I got spurred to write about this topic on Founder’s Corner about Continuous Improvement by an email from a customer yesterday:
Hi Bob, my name is Tom Gifford and I am the Race Series Director for the East Shore YMCA. We are in Harrisburg, PA. I have been using RunSignUp since 2015 and I wanted to send a note about how impressive it is with what your company has built. It is always great to see how your company never stops looking at ways to offer new features.Tom Gifford, East Shore YMCA
The concept of continuous improvement is something that is foundational to our company. It is cool that our customers recognize this and value it. And probably worthwhile to give some of the background on why we view this as a core part of our company and how we try to achieve it in various ways.
Continuous Improvement Influences
I’ve had a number of things that have influenced my high prioritization of this concept. The first was my experience at Bucknell as a runner. Our Coach, Art Gulden, was a believer in the Lydiard style of training – meaning lots of long slow distance. We ran 5 miles in the morning and 10 miles in the afternoon most of the year (I averaged 4,400 miles per year after tapers, injuries and end of season low mileage for a few weeks). There is theory about expanding the oxygen flow to and consumption by mitochondria. But I basically think that if you do that much work consistently, you will get a lot better – and we did.

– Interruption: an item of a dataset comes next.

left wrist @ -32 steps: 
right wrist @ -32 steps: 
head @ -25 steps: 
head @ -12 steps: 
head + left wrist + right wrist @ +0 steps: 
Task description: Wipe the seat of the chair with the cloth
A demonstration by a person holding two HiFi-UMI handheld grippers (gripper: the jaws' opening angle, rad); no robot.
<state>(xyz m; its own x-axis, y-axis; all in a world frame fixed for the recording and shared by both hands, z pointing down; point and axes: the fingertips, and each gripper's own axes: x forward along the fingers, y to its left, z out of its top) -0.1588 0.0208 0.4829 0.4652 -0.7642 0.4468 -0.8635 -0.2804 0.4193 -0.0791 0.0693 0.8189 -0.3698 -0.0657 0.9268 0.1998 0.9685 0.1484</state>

The other big influence around Continuous Improvement has been my involvement with CloudBees and Kohsuke Kawaguchi. Kohsuke invented the Hudson, later Jenkins, open source project to do “Continuous Integration”. Basically automating the many tasks that a developer needs to do to release software. His creation is used by hundreds of thousands of organizations. His creation, along with Git, led to the DevOps revolution that allows software to be released very often.
My final example of being influenced to believe in Continuous Improvement success is our own company. Bryan Jenkins once coined the term that “We are a 10 year overnight success”.
Continuous Improvement in Software
One of the hallmarks of our company is the fact that we do over 2,000 releases of our software each year. We’ve actually spent a lot of time on the process of releasing software. With PCI requirements, and our own focus on quality, every line of code that is released is reviewed by another person, and released by one of our more senior people. But we have put in place systems to manage this well:
- Github – this is our code repository that allows our developers to share code, branch off to work on their own projects and merge back in to the master branch, which is what we deploy multiple times each day.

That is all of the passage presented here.